Nei primi anni, in cui gli aeroporti scarseggiavano perché non erano ancora stati costruiti, l'unica opzione possibile era proprio quella dell'acqua. «Tutti i voli lunghi, le esplorazioni, i voli oceanici, beh, operavano tutti con idrovolanti». Da un altro ripiano estrae un libro dalla copertina cartonata, decisamente d'altri tempi. Sul dorso si legge il nome Walter Mittelholzer. «Vogliamo parlare di idrovolanti in Svizzera? Il fondatore della compagnia che poi sarebbe diventata la Swissair era un pilota di idrovolanti. E pure molto capace», dice con una punta di entusiasmo mentre sfoglia mappe, fotografie e diagrammi tecnici. L'aviazione era vissuta come uno strumento di scoperta etnografica e culturale. Il titolo del volume di Mittelholzer, infatti, è proprio En Hydravion de Zurich au Cap de Bonne-Espérance dedicato alla trasferta transafricana dalla Svizzera.
I Canadair
«La Svizzera dovrebbe cambiare posizione, almeno per quanto riguarda l'impiego dei Canadair». I potentissimi aerei in grado di spegnere incendi sono entrati in azione proprio all'inizio dell'anno. Per far fronte alle fiamme che stavano divorando il Monte Gambarogno, infatti, sono stati chiamati aiuti dall'Italia. Il Super Puma dell'esercito svizzero è stato sì efficace, ma il contributo delle squadre italiane è stato ugualmente apprezzato. Ed è anche vero che questo tipo di velivolo è un anfibio e opera in acqua esclusivamente per caricare le cisterne. L'istruttore di volo Matteo Francone, nato e cresciuto nell'idroscalo di Como, racconta la sua esperienza nella squadra dei Canadair per la stagione 2018.

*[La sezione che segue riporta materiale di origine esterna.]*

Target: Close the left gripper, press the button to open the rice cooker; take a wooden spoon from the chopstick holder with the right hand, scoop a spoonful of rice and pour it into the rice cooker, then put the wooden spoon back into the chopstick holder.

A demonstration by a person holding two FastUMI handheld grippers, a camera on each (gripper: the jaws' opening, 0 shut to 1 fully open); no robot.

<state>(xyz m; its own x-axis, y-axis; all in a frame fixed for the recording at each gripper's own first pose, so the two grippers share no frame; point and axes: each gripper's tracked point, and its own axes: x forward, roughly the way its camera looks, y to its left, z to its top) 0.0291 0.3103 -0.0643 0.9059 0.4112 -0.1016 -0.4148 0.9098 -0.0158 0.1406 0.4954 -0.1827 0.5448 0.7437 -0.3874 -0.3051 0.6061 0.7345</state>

«Sono super efficaci. Sono progettati apposta per dare il meglio in un paesaggio boschivo mediterraneo, data la loro capacità di effettuare virate molto strette, oltre alla possibilità di sfruttarli per un avvicinamento al fuoco con un sentiero di discesa molto ripido». Francone sottolinea la loro efficacia nel colpire il fuoco. Ma quel che più rende i Canadair dei grandi idranti in volo è la capacità dei serbatoi d'acqua: «Circa sette tonnellate per ogni sgancio. Sono gli strumenti decisamente più efficaci per battere un incendio. Mi era capitato, mentre ero nella squadra, di raggiungere i dintorni del Lago Maggiore per spegnere un incendio, dalla nostra base a Roma. È proprio una macchina fatta apposta per muoversi bene all'interno delle valli più strette», conclude l'esperto. Viste le loro caratteristiche, è quantomeno curioso che in Svizzera non ce ne sia nemmeno uno in dotazione. «All'interno della compagnia - prosegue Francone -, ci sono piloti molto esperti. Molti di loro arrivano da un'esperienza dal mondo militare. È gente abituata a lavorare sotto pressione. E a gestire i pericoli. Il lavoro è particolare. Gente in gamba che fa un lavoro bellissimo, ma anche pericoloso. È il lavoro non militare tra i più pericolosi, perlomeno nell'ambito dell'aviazione».
L'incidente del 2014
Il 9 giugno 2014, un idrovolante Cessna S172N di proprietà e operato dall'Aeroclub di Como, con a bordo il pilota 32.enne Pietro Brenna e due coniugi cui i figli avevano offerto un volo turistico per festeggiare il loro anniversario di matrimonio, è precipitato in Val Varrone (in provincia di Lecco), provocando la morte di tutti e tre gli occupanti del velivolo. Sull'incidente è stata poi allestita una relazione d'inchiesta dell'Agenzia nazionale per la sicurezza del volo.